■ Work instructions:
For the records that follow, please set down exactly the lines between the one holding "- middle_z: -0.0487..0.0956" and the one holding "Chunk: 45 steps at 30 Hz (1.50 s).", inclusive, and only those.

┌─ Given records

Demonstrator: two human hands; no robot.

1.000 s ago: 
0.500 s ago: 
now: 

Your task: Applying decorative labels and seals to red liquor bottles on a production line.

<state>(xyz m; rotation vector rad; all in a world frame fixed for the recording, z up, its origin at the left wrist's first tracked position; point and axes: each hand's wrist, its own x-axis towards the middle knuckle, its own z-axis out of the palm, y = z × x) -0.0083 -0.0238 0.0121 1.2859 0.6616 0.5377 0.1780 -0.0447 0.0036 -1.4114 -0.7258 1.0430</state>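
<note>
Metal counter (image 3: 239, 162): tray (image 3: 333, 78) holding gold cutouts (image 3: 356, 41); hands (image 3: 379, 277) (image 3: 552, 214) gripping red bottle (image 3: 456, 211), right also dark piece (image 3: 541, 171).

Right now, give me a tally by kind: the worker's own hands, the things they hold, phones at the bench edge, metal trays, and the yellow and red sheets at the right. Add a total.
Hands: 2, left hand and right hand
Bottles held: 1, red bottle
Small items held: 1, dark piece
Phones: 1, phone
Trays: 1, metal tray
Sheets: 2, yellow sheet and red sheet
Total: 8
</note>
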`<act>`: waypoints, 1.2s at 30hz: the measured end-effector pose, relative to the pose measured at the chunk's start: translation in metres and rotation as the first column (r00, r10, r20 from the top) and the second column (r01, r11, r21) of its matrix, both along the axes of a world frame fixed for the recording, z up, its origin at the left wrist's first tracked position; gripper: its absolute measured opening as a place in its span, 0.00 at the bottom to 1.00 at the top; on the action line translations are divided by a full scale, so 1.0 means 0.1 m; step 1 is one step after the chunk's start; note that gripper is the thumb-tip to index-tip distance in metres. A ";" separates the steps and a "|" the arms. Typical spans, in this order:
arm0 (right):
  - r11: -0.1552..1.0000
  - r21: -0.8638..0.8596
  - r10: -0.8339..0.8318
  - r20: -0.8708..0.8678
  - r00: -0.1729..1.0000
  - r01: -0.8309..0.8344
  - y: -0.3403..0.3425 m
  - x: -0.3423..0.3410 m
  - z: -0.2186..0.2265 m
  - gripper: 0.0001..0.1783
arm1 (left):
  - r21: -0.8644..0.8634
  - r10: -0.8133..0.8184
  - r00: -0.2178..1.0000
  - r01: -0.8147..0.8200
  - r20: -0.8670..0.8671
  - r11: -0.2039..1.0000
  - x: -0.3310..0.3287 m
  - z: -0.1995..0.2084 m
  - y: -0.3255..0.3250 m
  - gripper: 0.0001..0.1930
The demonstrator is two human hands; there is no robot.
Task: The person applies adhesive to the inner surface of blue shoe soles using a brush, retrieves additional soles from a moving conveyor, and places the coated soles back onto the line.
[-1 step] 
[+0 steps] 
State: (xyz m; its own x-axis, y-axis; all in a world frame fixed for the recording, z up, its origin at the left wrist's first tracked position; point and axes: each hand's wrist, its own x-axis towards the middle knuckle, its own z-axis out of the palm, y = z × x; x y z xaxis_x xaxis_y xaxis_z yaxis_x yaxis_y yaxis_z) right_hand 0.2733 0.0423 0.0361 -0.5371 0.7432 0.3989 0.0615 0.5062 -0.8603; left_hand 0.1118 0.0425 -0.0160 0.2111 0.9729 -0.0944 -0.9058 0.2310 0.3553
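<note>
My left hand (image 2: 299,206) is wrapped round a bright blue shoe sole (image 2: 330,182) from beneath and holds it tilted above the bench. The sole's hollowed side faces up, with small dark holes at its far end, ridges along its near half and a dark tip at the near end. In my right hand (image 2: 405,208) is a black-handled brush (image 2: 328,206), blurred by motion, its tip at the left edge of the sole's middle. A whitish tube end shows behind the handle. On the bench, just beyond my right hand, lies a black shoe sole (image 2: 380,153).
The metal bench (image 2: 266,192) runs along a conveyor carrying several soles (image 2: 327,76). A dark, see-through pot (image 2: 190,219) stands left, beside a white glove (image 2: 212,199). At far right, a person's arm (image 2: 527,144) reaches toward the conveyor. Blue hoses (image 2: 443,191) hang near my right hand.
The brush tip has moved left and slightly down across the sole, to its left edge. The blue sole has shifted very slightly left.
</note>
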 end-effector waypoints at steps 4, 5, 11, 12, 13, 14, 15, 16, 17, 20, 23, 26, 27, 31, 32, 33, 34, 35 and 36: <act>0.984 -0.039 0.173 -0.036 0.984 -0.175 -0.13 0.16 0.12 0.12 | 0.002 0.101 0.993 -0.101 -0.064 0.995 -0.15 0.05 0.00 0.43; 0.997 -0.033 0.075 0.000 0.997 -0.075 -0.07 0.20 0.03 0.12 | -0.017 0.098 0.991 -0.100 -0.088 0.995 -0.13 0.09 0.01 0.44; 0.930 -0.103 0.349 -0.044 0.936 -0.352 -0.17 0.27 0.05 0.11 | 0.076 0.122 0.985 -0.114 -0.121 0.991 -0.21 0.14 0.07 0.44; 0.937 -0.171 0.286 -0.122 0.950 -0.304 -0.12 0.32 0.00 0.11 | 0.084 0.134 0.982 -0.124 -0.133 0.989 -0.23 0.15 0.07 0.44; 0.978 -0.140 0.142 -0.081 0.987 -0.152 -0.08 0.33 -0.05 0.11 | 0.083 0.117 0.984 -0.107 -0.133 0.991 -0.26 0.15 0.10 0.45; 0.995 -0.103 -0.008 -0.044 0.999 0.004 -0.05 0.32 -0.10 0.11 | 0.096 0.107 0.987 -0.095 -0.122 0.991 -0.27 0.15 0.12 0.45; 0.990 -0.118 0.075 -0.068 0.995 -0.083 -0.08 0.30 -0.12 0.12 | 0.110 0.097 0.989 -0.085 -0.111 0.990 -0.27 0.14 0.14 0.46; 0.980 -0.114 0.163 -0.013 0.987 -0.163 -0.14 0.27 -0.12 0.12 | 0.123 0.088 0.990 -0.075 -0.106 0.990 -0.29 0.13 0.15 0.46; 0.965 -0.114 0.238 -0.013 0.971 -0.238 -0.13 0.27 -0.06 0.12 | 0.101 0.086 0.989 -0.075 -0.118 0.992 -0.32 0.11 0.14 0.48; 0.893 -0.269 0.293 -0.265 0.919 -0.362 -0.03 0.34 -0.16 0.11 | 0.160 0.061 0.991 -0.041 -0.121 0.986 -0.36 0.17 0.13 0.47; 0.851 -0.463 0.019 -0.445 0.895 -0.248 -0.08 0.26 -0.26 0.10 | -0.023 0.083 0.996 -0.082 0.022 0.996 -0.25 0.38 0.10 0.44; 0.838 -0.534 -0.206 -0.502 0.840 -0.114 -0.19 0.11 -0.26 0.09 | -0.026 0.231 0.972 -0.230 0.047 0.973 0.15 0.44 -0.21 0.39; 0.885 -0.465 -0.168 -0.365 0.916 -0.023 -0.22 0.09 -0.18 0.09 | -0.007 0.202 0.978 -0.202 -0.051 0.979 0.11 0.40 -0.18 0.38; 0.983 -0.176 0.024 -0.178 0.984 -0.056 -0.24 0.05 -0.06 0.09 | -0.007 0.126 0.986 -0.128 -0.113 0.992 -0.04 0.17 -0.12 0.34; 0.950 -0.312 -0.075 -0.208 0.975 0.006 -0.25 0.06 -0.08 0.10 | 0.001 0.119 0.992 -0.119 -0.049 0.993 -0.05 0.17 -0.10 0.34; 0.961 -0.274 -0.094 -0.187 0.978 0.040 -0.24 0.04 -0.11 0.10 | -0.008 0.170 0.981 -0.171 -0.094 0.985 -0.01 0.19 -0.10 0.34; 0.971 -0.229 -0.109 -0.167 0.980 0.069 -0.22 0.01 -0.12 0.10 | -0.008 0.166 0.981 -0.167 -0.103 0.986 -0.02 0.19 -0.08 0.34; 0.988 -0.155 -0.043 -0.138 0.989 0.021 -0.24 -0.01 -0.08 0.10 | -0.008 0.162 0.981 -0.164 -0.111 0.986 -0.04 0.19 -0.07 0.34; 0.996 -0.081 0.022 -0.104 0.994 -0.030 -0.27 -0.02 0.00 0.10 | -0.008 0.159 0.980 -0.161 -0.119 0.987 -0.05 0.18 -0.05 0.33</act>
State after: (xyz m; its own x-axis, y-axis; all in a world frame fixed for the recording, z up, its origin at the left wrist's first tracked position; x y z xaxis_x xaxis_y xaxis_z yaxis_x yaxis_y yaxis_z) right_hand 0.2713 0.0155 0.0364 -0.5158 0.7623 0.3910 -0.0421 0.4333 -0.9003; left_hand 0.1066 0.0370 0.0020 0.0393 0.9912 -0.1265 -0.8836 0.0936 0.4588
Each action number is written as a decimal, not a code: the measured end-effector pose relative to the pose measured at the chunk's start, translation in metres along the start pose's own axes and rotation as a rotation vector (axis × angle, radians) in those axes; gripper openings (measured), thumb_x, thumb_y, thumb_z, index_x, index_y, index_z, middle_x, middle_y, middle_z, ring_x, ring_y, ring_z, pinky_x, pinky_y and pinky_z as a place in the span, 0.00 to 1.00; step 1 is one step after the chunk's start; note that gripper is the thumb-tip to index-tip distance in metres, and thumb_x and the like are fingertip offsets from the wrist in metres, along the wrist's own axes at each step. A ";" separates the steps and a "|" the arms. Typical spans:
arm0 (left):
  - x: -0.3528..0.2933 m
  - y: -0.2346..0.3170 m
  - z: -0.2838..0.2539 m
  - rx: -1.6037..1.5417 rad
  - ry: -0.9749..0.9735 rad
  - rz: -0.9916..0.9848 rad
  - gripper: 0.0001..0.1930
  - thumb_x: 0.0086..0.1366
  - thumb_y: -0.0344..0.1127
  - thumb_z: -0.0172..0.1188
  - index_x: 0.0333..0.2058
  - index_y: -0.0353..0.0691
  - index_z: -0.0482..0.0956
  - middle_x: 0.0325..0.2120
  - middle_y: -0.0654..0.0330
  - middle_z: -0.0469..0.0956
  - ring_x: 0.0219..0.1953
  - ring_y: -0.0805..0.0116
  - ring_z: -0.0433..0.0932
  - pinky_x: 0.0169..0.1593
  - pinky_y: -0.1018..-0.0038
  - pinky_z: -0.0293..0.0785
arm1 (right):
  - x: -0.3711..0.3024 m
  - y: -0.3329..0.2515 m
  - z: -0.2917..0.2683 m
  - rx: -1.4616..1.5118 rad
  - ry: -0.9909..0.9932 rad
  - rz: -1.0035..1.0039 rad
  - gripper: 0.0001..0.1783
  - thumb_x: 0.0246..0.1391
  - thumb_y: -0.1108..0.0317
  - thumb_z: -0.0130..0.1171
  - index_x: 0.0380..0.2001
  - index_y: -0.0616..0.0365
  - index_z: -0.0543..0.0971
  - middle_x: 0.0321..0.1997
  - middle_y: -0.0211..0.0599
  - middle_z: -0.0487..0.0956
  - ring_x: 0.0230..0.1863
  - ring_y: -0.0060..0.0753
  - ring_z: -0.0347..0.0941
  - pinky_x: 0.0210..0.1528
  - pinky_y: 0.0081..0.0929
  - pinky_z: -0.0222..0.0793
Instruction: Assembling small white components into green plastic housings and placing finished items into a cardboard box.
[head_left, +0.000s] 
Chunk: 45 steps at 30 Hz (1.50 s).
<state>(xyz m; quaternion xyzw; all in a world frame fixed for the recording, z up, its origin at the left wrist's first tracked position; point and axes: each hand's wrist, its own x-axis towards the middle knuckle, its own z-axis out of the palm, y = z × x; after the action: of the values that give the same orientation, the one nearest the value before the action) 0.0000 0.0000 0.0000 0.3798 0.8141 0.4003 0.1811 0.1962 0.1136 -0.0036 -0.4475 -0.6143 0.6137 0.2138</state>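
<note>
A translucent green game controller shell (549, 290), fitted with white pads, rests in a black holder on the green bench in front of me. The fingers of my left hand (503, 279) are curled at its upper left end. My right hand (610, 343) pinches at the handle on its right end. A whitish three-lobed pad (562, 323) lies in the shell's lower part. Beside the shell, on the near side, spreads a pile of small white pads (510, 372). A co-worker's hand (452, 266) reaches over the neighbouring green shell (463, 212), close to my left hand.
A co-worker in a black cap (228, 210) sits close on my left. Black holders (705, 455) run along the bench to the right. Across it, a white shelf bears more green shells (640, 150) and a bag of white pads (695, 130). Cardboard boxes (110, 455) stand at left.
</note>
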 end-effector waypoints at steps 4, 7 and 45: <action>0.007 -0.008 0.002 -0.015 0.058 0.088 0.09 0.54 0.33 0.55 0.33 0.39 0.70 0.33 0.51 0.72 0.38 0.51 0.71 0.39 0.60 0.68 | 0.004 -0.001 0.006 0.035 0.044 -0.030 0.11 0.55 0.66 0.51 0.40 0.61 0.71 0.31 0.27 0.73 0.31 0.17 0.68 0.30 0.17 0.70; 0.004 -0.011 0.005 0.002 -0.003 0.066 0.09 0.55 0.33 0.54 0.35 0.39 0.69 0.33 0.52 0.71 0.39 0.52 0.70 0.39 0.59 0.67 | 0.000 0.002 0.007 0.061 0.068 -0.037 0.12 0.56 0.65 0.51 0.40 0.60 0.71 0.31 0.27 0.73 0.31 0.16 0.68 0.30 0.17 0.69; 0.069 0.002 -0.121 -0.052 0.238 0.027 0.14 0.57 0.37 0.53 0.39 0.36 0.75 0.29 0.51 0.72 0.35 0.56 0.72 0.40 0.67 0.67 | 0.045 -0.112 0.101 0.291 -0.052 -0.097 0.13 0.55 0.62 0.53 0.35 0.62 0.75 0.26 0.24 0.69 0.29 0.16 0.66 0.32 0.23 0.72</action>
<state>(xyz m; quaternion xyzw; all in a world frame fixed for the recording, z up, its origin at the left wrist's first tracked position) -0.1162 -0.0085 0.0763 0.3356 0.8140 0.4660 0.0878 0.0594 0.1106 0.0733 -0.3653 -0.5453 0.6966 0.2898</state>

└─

■ Written solution:
  - middle_z: -0.0487..0.0956
  - ring_x: 0.0230..0.1863
  - ring_y: -0.0060..0.0753
  - ring_z: -0.0347..0.0941
  - pinky_x: 0.0210..0.1528
  - pinky_y: 0.0081..0.0929
  - pinky_z: -0.0222..0.0793
Instruction: Assembling small white components into green plastic housings and placing finished items into a cardboard box.
[head_left, +0.000s] 
Chunk: 45 steps at 30 Hz (1.50 s).

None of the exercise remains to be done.